Source data
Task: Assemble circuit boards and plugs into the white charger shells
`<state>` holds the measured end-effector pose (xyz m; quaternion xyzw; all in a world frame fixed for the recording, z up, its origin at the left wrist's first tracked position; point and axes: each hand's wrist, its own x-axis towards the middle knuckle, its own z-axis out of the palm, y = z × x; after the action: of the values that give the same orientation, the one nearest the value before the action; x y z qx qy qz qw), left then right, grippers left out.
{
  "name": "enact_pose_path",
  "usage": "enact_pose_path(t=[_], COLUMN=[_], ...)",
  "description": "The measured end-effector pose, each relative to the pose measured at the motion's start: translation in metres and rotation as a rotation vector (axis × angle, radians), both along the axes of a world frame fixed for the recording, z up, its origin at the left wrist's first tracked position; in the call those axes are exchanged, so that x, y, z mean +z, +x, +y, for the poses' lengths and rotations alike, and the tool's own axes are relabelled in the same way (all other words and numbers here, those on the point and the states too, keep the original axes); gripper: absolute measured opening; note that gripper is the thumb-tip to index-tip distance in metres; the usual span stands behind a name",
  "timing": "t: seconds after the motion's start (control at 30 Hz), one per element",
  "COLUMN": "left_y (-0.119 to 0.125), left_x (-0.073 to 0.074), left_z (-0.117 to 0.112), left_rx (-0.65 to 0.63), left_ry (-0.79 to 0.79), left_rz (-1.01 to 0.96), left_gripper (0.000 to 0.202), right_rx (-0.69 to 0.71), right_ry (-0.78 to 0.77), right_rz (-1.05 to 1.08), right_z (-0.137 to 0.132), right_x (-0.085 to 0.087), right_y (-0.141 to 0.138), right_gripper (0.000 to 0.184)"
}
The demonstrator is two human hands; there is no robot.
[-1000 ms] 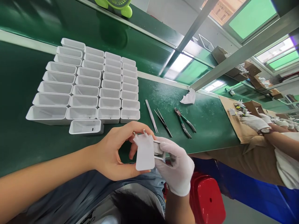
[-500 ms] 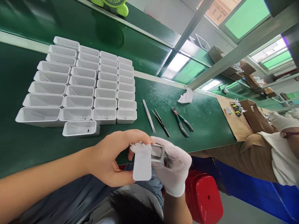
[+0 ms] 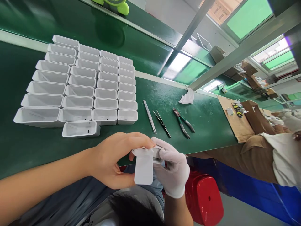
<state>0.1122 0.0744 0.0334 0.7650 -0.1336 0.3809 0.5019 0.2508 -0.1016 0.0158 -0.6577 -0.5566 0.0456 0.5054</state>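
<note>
My bare left hand (image 3: 119, 157) is closed around a flat white plastic piece (image 3: 144, 171) with rounded lower corners. Small metal bits and a ragged white edge show at its top, beneath my fingers. Behind and to the right, my white-gloved right hand (image 3: 172, 171) grips a small white casing (image 3: 157, 156) with its fingers curled over the open end. The two pieces are close together; I cannot tell whether they are joined. On the bench past my left hand, a single white plastic box (image 3: 80, 133) lies in front of rows of similar open boxes (image 3: 42, 99).
Two tweezers (image 3: 150, 116) (image 3: 162, 124) and green-handled cutting pliers (image 3: 183, 122) lie on the green bench (image 3: 207, 125). Crumpled white material (image 3: 187, 96) sits by the post. At right are cardboard (image 3: 229, 119) and a co-worker's trousers (image 3: 235, 157). A red stool (image 3: 208, 197) stands below.
My right hand has shifted slightly left, and its gloved fingers now cover more of the casing's open end. The white piece in my left hand has moved slightly down.
</note>
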Motion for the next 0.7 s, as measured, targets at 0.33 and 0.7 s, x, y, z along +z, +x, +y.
enact_pose_path(t=[0.33,0.7], left_y=[-0.001,-0.002], left_x=[-0.004,-0.005], left_z=[-0.003,-0.002], left_rx=[-0.014,0.002], left_ry=[-0.089,-0.088], left_rz=[0.022,0.067], left_gripper=[0.070,0.070], right_rx=[0.038,0.083], right_ry=[0.001,0.124], right_rz=[-0.093,0.008], right_z=[0.006,0.005], right_x=[0.013,0.007], right_y=[0.001,0.005], right_gripper=[0.045,0.058])
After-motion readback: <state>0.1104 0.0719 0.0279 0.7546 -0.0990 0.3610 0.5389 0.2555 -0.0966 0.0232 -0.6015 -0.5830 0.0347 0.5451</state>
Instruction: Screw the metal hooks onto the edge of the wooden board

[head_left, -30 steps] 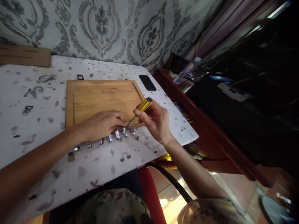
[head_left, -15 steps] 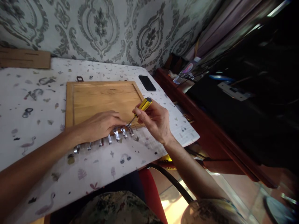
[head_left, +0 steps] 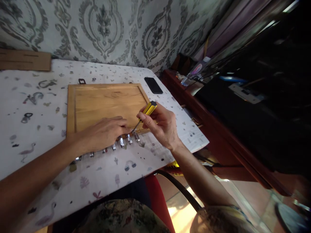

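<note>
A framed wooden board lies on the table, with a row of shiny metal hooks along its near edge. My right hand is closed round the yellow-and-black handle of a screwdriver. The screwdriver slants down to the left, its tip at the board's near edge by the right-hand hooks. My left hand rests over the near edge, fingers stretched toward the tip and touching there. Its thumb is hidden, and the left forearm partly covers the leftmost hooks. The screw or hole under the tip is too small to make out.
A black phone lies right of the board on the patterned tablecloth. Brown cardboard is at the back left. A dark red cabinet with a plastic bottle borders the table's right side. A patterned wall rises behind.
The view has shifted slightly. My left hand sits a little lower over the hooks, covering more of the leftmost ones. The screwdriver keeps nearly the same place and slant.
</note>
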Tool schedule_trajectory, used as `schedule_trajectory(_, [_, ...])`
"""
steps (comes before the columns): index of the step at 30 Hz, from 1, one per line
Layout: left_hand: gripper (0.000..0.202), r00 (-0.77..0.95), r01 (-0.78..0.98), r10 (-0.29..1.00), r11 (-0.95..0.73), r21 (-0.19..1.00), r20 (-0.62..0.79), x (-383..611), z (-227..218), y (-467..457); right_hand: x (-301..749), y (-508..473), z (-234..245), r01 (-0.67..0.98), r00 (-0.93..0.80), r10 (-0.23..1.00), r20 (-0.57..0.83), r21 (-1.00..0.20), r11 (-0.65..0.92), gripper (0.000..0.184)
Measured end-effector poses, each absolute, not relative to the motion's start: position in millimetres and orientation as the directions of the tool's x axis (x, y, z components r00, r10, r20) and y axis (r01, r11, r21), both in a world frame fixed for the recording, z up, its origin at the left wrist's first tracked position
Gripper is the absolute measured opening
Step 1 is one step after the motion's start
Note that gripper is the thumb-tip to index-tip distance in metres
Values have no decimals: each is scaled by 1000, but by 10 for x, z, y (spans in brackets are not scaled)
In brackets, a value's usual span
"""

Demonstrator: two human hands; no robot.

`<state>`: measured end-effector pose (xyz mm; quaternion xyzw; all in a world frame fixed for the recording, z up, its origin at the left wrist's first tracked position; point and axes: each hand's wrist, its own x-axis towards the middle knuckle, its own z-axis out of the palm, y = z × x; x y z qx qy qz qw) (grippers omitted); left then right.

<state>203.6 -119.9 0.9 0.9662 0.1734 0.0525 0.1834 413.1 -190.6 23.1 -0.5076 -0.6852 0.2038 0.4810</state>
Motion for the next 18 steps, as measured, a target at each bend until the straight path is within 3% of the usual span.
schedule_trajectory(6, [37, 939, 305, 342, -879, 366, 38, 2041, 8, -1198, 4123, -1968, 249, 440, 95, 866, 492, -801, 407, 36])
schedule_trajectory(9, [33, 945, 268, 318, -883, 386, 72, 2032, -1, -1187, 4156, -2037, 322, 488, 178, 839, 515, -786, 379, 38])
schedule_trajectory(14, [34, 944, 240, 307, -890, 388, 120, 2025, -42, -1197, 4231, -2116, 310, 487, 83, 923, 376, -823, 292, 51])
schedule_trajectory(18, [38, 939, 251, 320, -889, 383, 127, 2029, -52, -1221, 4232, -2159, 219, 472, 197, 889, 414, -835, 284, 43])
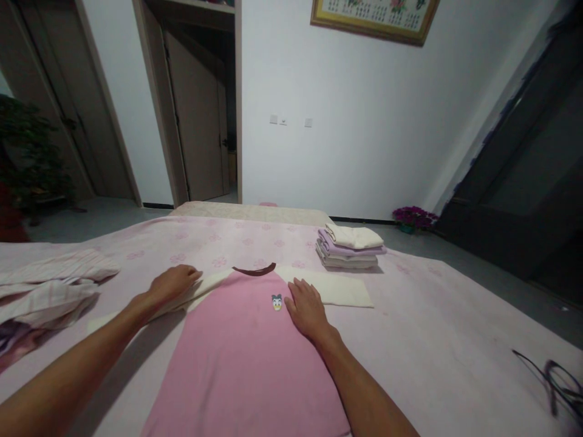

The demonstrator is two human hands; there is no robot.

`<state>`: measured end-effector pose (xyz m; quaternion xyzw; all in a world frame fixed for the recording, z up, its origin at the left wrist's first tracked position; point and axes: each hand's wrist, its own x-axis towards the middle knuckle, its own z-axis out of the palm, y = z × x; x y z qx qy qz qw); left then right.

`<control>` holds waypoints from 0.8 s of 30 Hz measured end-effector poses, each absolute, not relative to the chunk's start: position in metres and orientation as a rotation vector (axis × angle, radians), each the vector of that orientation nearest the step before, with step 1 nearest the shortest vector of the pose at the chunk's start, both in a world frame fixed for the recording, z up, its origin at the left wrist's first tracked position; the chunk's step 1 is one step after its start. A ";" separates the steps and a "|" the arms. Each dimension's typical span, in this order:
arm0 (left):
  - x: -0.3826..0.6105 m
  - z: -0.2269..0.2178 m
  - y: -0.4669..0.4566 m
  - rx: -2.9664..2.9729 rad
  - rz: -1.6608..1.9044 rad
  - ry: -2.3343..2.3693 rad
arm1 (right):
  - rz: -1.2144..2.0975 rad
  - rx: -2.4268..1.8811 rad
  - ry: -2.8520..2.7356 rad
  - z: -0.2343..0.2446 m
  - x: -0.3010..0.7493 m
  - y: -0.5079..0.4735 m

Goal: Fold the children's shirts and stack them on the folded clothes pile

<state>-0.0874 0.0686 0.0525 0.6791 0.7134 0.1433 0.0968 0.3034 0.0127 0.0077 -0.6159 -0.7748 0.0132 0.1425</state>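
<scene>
The left grip [173, 285] and right grip [306, 309] are resting open and flat, clamping nothing, on the pink T-shirt [241, 358], whose long axis is running near to far. A cream cloth [337, 288] is lying under its shoulders, and folded clothes [350, 247] are sitting farther right on the bed sheet [423, 315].

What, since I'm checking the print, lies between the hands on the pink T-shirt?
In the head view, a duck-face badge on the pink T-shirt, nearer the right hand than the left hand.
</scene>
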 end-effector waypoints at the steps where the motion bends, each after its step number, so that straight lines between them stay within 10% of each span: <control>1: -0.074 0.050 0.076 2.001 0.371 2.112 | 0.037 -1.778 -2.236 0.008 0.304 0.011; 24: -0.033 0.027 0.100 2.279 0.606 2.048 | -0.060 -1.953 -2.026 0.025 0.280 0.123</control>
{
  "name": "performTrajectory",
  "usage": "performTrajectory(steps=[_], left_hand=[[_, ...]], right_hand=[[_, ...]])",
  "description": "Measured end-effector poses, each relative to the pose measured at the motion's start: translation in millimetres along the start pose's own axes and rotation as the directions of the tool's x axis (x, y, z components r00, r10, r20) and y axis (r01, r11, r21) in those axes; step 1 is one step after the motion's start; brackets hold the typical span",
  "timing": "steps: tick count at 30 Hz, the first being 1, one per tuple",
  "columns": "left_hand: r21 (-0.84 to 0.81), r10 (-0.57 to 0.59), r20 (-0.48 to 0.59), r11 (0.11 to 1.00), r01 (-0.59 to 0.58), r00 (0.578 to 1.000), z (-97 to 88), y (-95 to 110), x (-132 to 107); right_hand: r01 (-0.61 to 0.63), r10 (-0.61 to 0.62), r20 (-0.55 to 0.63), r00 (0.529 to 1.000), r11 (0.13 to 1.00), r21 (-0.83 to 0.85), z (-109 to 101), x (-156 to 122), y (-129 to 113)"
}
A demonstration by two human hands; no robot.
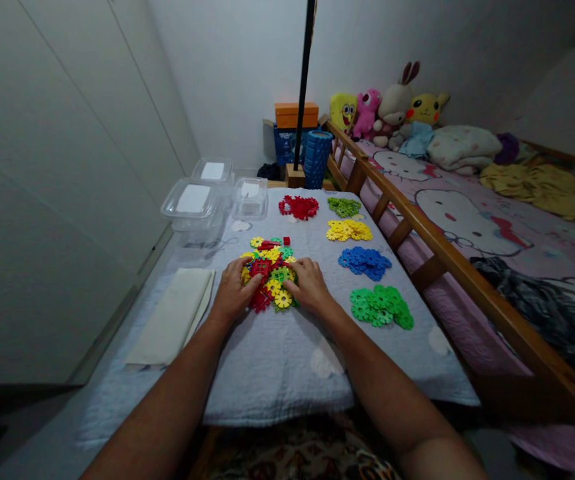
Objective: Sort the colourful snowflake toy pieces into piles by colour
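A mixed heap of plastic snowflake building pieces (pixel 282 298), yellow, red, green and blue, lies mid-table. My left hand (pixel 234 290) cups its left side, thumb reaching over red square pieces (pixel 260 268) and fingertips at the yellow ones. From the right, my right hand (pixel 311 285) touches the heap with curved, parted fingers and its thumb near a yellow flower-shaped piece. Neither hand is closed round a single piece. Some fingertips are hidden behind the heap.
Sorted piles stand to the right: red (pixel 299 207), lime (pixel 344 207), yellow (pixel 349 231), blue (pixel 364 262) and green (pixel 381 307). Clear lidded containers (pixel 194 200) and a folded cream cloth (pixel 172 317) are at left. A wooden bed rail (pixel 417 243) borders the table's right side.
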State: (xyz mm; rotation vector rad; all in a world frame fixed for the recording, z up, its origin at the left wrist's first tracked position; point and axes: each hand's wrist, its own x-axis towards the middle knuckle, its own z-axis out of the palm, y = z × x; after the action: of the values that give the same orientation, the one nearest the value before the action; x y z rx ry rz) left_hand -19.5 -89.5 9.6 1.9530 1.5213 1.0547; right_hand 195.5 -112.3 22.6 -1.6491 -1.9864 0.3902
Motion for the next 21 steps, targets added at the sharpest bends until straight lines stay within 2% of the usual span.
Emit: performTrajectory(steps=[7,13,16,21], left_hand=[[0.017,0.017,0.035,1.0,-0.017,0.999,-1.0,4.2,-0.6],[0.031,0.034,0.043,0.999,-0.035,0.998,-1.1,4.1,-1.8],[0.061,0.067,0.073,0.996,-0.071,0.995,0.2,2.6,-3.0],[0.168,0.108,0.138,0.977,-0.131,0.985,7.6,-1.2,-8.8]], right_hand=[[-0.037,0.037,0.0,0.999,0.995,0.092,1.2,0.1,-0.3],[-0.041,0.067,-0.082,0.994,0.957,0.286,2.6,-0.4,4.4],[-0.096,0.155,-0.097,0.983,0.888,0.45,0.8,-1.4,6.3],[-0.174,0.323,-0.086,0.943,0.694,0.698,-4.0,-0.1,8.0]])
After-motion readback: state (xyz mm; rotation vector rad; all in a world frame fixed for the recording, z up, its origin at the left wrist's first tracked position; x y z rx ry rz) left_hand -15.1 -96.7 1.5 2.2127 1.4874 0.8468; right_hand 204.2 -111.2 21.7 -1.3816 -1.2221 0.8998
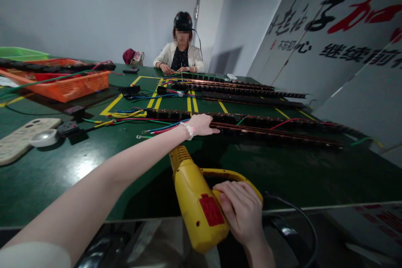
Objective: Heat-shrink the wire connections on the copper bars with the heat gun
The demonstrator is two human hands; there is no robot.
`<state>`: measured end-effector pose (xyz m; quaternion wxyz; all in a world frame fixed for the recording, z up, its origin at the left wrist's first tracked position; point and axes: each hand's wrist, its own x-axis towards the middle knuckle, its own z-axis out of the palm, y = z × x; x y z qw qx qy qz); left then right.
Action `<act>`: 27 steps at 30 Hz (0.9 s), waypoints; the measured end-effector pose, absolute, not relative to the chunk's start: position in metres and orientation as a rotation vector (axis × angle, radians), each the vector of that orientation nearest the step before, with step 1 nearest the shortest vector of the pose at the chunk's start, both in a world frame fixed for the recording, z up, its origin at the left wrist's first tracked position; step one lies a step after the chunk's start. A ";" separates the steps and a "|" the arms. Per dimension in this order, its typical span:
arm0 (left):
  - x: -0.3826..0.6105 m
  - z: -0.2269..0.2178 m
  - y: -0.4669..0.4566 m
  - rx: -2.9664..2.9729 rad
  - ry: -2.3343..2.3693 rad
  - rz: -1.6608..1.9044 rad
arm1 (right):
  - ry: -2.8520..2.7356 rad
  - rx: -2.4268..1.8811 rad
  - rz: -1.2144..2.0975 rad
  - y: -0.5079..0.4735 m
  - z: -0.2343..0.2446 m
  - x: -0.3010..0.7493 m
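At the far left, a cream plastic panel with round holes is cut off by the frame edge. A white round puck lies against it, and I cannot tell what it is. One orange plastic mesh basket sits behind, with black strips laid over it. Loose coloured wires trail across the green worktop to my left hand. That hand lies flat, fingers stretched, palm down on the near end of a long black socket strip with copper rails. I count about six such strips, though the far ones run together. My left forearm hides the nose of the one yellow plastic power tool, which hangs over the worktop's near edge. My right hand is wrapped tight round its handle, and its black cable loops off to the right. One person in a white jacket sits at the far end, hands on the strips.
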<state>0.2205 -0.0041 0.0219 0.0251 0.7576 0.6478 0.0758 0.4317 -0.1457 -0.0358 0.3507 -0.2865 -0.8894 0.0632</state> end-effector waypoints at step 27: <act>0.072 -0.041 -0.173 2.304 2.073 0.629 | -2.048 -0.800 -0.185 -0.128 -0.060 0.442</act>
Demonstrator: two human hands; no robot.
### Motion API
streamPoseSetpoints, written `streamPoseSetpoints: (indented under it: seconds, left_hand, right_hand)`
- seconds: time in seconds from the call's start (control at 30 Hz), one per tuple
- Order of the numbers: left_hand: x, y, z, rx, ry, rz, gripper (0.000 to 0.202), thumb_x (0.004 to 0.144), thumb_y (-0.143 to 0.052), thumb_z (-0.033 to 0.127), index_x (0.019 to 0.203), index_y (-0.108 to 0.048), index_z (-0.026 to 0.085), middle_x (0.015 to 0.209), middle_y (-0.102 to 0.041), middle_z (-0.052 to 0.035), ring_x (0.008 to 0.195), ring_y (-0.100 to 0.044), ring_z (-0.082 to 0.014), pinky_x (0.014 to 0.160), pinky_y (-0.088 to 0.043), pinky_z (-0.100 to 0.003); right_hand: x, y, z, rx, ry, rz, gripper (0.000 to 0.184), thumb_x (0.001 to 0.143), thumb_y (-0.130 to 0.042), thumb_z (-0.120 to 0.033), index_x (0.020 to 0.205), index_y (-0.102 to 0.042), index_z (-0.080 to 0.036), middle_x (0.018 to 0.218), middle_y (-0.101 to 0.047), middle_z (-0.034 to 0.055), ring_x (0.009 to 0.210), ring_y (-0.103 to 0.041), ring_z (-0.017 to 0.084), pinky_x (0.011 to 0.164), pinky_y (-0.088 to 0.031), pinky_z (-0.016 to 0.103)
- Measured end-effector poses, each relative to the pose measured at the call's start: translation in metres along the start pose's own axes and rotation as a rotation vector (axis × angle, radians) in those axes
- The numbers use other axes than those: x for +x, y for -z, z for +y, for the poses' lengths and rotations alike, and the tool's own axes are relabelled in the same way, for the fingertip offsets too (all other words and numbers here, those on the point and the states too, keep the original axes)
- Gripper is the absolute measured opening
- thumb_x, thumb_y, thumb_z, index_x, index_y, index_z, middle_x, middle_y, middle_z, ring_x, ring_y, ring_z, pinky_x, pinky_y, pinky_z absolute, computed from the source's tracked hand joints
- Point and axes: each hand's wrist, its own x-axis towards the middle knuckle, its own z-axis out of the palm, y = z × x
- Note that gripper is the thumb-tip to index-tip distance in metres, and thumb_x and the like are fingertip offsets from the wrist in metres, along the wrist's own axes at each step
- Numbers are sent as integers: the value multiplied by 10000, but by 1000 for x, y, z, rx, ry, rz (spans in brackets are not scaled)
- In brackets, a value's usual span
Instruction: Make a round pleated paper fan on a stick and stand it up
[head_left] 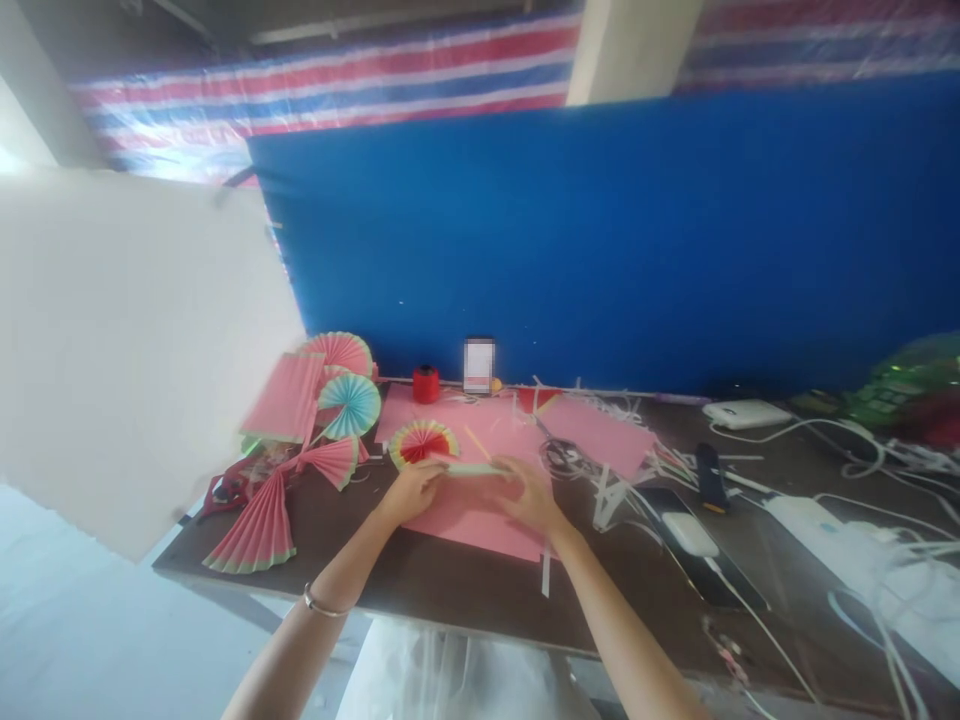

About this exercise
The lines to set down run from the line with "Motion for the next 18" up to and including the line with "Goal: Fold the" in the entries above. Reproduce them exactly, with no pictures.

Exercise result
Motion for the next 18 steps, as measured, a target at each bend until the straight path is within 3% of the usual span.
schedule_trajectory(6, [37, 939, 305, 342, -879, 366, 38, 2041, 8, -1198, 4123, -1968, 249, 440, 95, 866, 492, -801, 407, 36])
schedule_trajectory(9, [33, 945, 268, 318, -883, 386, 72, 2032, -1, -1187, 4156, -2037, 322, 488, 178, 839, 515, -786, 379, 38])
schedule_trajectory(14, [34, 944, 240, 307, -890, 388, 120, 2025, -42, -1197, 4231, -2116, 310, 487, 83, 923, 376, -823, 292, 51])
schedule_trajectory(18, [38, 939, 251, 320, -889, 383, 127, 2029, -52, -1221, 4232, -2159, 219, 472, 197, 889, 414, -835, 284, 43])

The demonstrator is two human hands; there is no robot.

`<state>`: measured end-effector pose (xyz m; quaternion xyzw; all in a world frame fixed for the recording, z up, its origin at the left wrist's first tracked position; point and axes: each hand's wrist, its own x-axis towards the middle knuckle, its own z-axis out of the palm, y = z × x; x y z qx qy qz qw); left then right.

`<control>` holds waypoints from 0.8 s of 30 Hz measured end-effector poses, each absolute, not relative to the chunk's start: position in metres and orientation as a rotation vector (axis × angle, radians), each the vector of that orientation nearest the step before, with step 1 nearest the shortest vector of the pose at the chunk's start, both in a world frame fixed for the recording, z up, its origin at the left wrist's first tracked position; the chunk's step 1 is one step after its start. A ";" separates the steps and a "|" the arms. Each dimension's typical span, in this order:
arm0 (left):
  - x: -0.3826..0.6105 m
  - z: -0.2269..0.2178 m
  - y: -0.4669..0.4566 m
  - rx: -2.9664..2.9729 rad
  - rz: -1.6608..1.9044 rad
  - ry: -2.3343..2.3693 rad
arm1 (right):
  - rz: -1.2144..2.0975 rad
  - rx: -2.4268..1.8811 rad
  - ry: -2.8520..2.7356 rad
  - z: -0.2343..0.2446 m
  - x: -0.3010..0.7493 m
  - y: -0.5079..0.4735 m

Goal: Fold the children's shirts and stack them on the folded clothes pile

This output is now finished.